All Topics

#331 Derived types

jodastephen Sun 10 Aug 2008

I'd like to float an idea that removes a language feature, duration literals, and replaces it with a more powerful feature which includes field validation (another requested feature). It may also affect facets.

The proposal is to allow what I'll call for now derived types. A derived type is a special kind of type that can be easily constructed and used as though it was another type, specifically a literal type.

// today
class Person {
  Str surname
  Str forename
  Int age
}

// with derived types
class Person {
  Surname surname
  Forename forename
  Age age
}
derived Surname : Str {
  static new make(Str str) {
    if (str == null) throw NullErr()
    if (str.size == 0) throw EmptyErr()
    if (str.size > 32) throw TooLongErr()
    derived = str
  }
}
derived Forename : Str {
  static new make(Str str) {
    if (str == null) throw NullErr()
    if (str.size == 0) throw EmptyErr()
    if (str.size > 32) throw TooLongErr()
    derived = str
  }
}
derived Age : Int {
  static new make(Int val) {
    if (val == null) throw NullErr()
    if (val < 0 || val > 125) throw InvalidErr()
    derived = val
  }
  Bool isAdult() {
    return derived > 16
  }
  Bool isChild() {
    return derived <= 16
  }
}

Obviously, the proposal involves writing a lot more code, but the benefit is in sharing rules and conceptual knowledge across a large application. Think data dictionary or XSD types. The real benefit comes with having a real place to have coded rules for types, and the ability to reuse those same rules on other owning types:

class FindPersonRequirements {
  Surname surname
  Age age
}

In terms of implementation, it might not be necessary to compile these to real classes in the bytecode. They might become static methods on a helper (avoiding excessive object creation by embedding the underlying value in the owning object). In particular, the derived type "constructor" gets run whenever the parent object is created. Derived types are const if they wrap a const type.

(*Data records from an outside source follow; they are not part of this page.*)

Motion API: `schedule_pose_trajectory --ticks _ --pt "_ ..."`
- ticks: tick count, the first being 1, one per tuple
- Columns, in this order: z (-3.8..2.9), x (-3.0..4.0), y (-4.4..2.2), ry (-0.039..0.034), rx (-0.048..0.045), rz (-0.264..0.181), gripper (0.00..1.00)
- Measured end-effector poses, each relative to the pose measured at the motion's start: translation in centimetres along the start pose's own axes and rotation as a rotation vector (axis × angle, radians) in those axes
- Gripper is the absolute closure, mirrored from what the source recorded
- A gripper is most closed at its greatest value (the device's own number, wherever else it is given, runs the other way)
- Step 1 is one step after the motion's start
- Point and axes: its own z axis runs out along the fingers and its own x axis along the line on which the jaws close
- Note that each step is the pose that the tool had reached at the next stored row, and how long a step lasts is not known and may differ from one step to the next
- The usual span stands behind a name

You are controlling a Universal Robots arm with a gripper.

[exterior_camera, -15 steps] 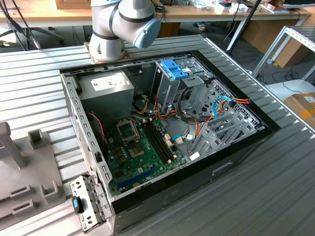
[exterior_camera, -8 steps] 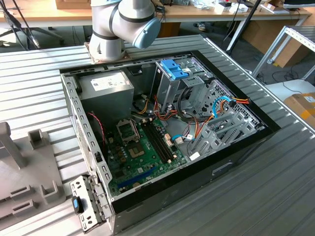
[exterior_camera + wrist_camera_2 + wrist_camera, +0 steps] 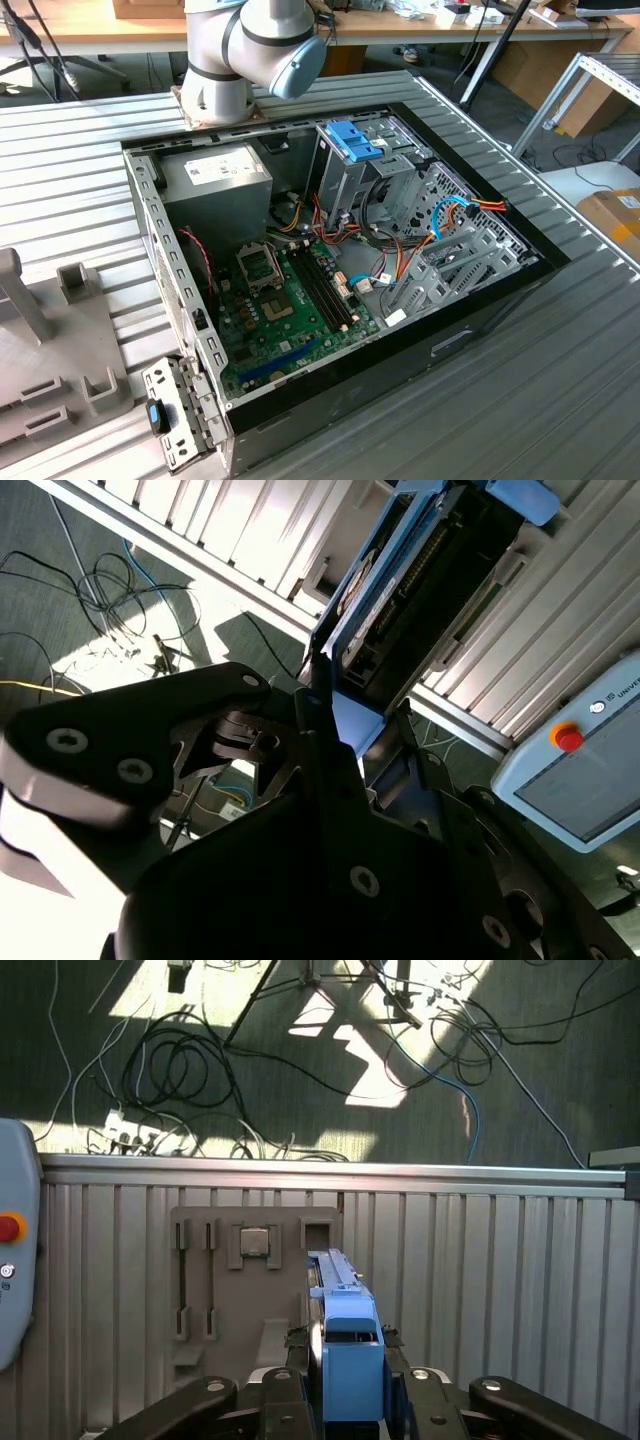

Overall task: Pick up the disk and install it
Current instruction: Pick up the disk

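The disk [image 3: 349, 1360] stands on edge between my gripper's fingers, its light-blue carrier end facing the camera in the first wrist view. My gripper [image 3: 350, 1345] is shut on it, with a black finger [image 3: 300, 1355] on each side. In the second wrist view the disk [image 3: 385, 590] shows its long blue rail and dark metal body reaching away from the gripper [image 3: 350, 730]. It hangs in the air above the ribbed table. The open computer case [image 3: 480, 300] lies on the table, with its silver drive cage [image 3: 345, 185] and blue tab at the back.
A grey fixture plate [image 3: 250, 1260] with slots lies on the ribbed table below the disk. A teach pendant [image 3: 580, 750] sits beside it. Inside the case are a grey power supply [image 3: 215, 175], a green motherboard [image 3: 290, 295] and orange and blue cables [image 3: 450, 215]. The arm's base [image 3: 240, 55] stands behind the case.
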Motion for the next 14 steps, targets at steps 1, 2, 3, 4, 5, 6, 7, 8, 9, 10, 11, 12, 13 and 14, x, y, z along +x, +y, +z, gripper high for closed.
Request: schedule_pose_trajectory --ticks 1,2,3,4,5,6,7,8,9,10,11,12,13,14 --pt "-0.08 -0.01 0.00 0.0000 -0.0001 0.000 0.63" --pt "-0.07 0.00 0.00 -0.0001 0.0002 0.000 0.63" --pt "-0.08 0.00 0.00 -0.0001 0.0002 0.000 0.63" --pt "-0.08 0.00 0.00 -0.0001 0.0002 0.000 0.63" --pt "-0.09 0.00 0.00 -0.0001 0.0002 0.000 0.63" --pt "-0.09 -0.01 -0.08 -0.0002 0.0002 0.000 0.63" --pt "-0.12 0.00 -0.27 -0.0001 0.0002 0.000 0.63" --pt "-0.13 0.01 -0.41 -0.0001 0.0001 0.000 0.63" --pt "-0.13 0.01 -0.56 -0.0001 0.0002 0.000 0.63" --pt "-0.13 0.02 -0.77 -0.0001 0.0002 0.000 0.63" --pt "-0.13 0.02 -0.99 -0.0001 0.0002 0.000 0.63" --pt "-0.13 0.03 -1.32 -0.0001 0.0001 0.000 0.63" --pt "-0.12 0.03 -1.59 -0.0001 0.0002 0.000 0.63" --pt "-0.12 0.04 -1.91 -0.0002 0.0002 0.000 0.63"
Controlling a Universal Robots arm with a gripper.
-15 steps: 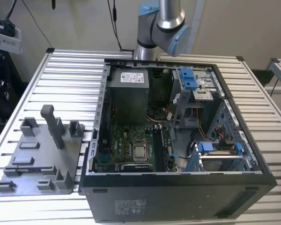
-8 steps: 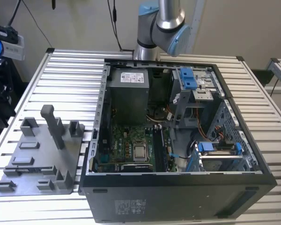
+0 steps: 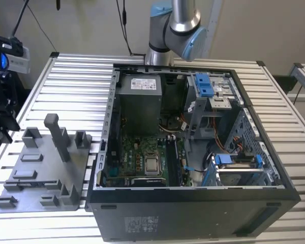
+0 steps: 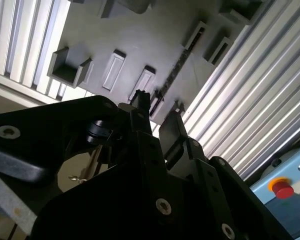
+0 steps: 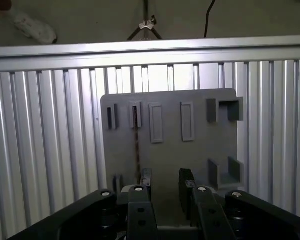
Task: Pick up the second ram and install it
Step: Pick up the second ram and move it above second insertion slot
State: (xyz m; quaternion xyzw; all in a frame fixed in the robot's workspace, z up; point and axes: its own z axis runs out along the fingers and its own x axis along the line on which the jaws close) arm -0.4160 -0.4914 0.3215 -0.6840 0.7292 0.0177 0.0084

The key to this proposal is that constructing and extracting the value is easy - simply use the literal:

person := Person {surname="Smith"; forename="John"; age=42}
Str surname = person.surname
person.forename = "Stephen"

So, there is auto conversion (a request from yet another thread) to and from a derived type. However there is no auto conversion between two derived types:

person.surname = person.forename  // does not compile

This feature could remove the need for duration literals, by adding derived types based on an Int for Seconds, Minutes and Hours. It would also be possible to add derived types for distance, weight, voltage, day of month, apples... And these don't need to be language features with new literals - they just reuse this general feature.

This might affect facets. If a facet could be consided to be a representation of a derived type, then the thread on namespaced facets has a solution here.

And of course, derived types are entirely optional in any system.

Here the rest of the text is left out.